Secure AWS Networking

To design a secure Infrastructure, you must be wondering if we need help from a SRE (Site Reliability Engineer) or a DevOps Engineer who has background and knowledge in Networks and Security along with DevOps principles. These people come with technical expertise in designing a secure platform both On-Premise and on Cloud. However, with some basic knowledge about Networks you yourself can achieve a good network design without much help from your DevOps or SRE team.

To design a secure AWS Infrastructure we need to know the basics of VPC, Subnets, Route Tables, Security Groups, NAT Gateway and Internet Gateway. Using these technologies you can design a secure and efficient infrastructure for your platform. In this article, I’ll explain how an EC2 instance running in your VPC in a Private subnet reaches the internet.

To achieve this we need to make use of NAT (Network Address Translation) gateway and Internet Gateway, which helps to enable our EC2 instance running in private subnet to connect to Internet or other AWS services, but prevents the internet from initiating a connection with our instance. Following is the official AWS documentation we will be using to achieve this - https://docs.aws.amazon.com/vpc/latest/userguide/vpc-nat-gateway.html

Architecture Diagram

Our AWS Infrastructure design will look something like this -

Now, let’s deep dive into the setup -

1. Create a VPC

We need a Virtual Private Cloud setup in the AWS Account. In an organization ideally the CIDR range used by our VPC is provided by the SRE/ IT Networks team.
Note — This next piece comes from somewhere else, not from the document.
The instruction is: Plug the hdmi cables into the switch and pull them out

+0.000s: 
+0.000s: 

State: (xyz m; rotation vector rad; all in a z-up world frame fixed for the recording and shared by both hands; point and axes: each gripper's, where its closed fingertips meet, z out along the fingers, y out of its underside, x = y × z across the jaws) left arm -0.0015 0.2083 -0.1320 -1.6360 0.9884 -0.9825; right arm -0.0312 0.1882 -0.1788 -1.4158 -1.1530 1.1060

2. Create a Public and Private Subnet

We need to create Public and Private subnets wherein we will setup our Bastion Host and EC2 instance respectively.

3. Create Public and Private Route Table

Route tables are required for both subnets for route propagation. It’s a way to control network traffic movement.

4. Setup Route Table to Subnet Association

We need to now associate our Route Table with respective subnets.

5. Create an Internet Gateway and attach it to your VPC

6. Create a NAT Gateway and attach it to your Public Subnet

7. Update Public Route Table with Internet Gateway Route

8. Update Private Route Table with NAT Gateway Route

9. Create Public and Private Network Security Group in your VPC

10. Create a Key Pair

11. Create an IAM Role

For this tutorial, I created a role with S3 access

12. Create an EC2 machine in Public Subnet

This EC2 machine will act as our Bastion Host

For Public Instance Enable Auto assign Public IP

13. Create an EC2 machine in Private Subnet

This EC2 machine will act as our test instance

14. Add Inbound Rule into Public Security Group to allow SSH from Local Computer

Check your IP - http://checkip.amazonaws.com

15. Add Inbound Rule into Private Security Group to allow SSH from Public Subnet/ Public Instance

You can whitelist any of following things for this -

• Entire Public Subnet CIDR
• Private IP of Public EC2 machine
• Security Group of Public Subnet

16. SSH into Public EC2 machine

• Change permissions to 400 on key pair

• SSH into the Public EC2 using Public IP

• Try installing awscli

  ubuntu@ip-10-0-1-62:~$ sudo apt-get update
  ubuntu@ip-10-0-1-62:~$ sudo apt install awscli
  ubuntu@ip-10-0-1-62:~$ aws s3 ls
  2020-04-07 13:21:47 dataengineeringe2e

• Setup Key Pair on Public EC2 and try to connect to Private EC2 from it as

• Finally, we’re logged into the private instance. You can test, we’re able to reach the internet from a Private EC2 machine in a safe and secure manner.

In organizations instead of using a Bastion Host, ideally we use a VPN. VPN gateway IPs need to be whitelisted in our Private Security Groups to allow a secure SSH access from a local client.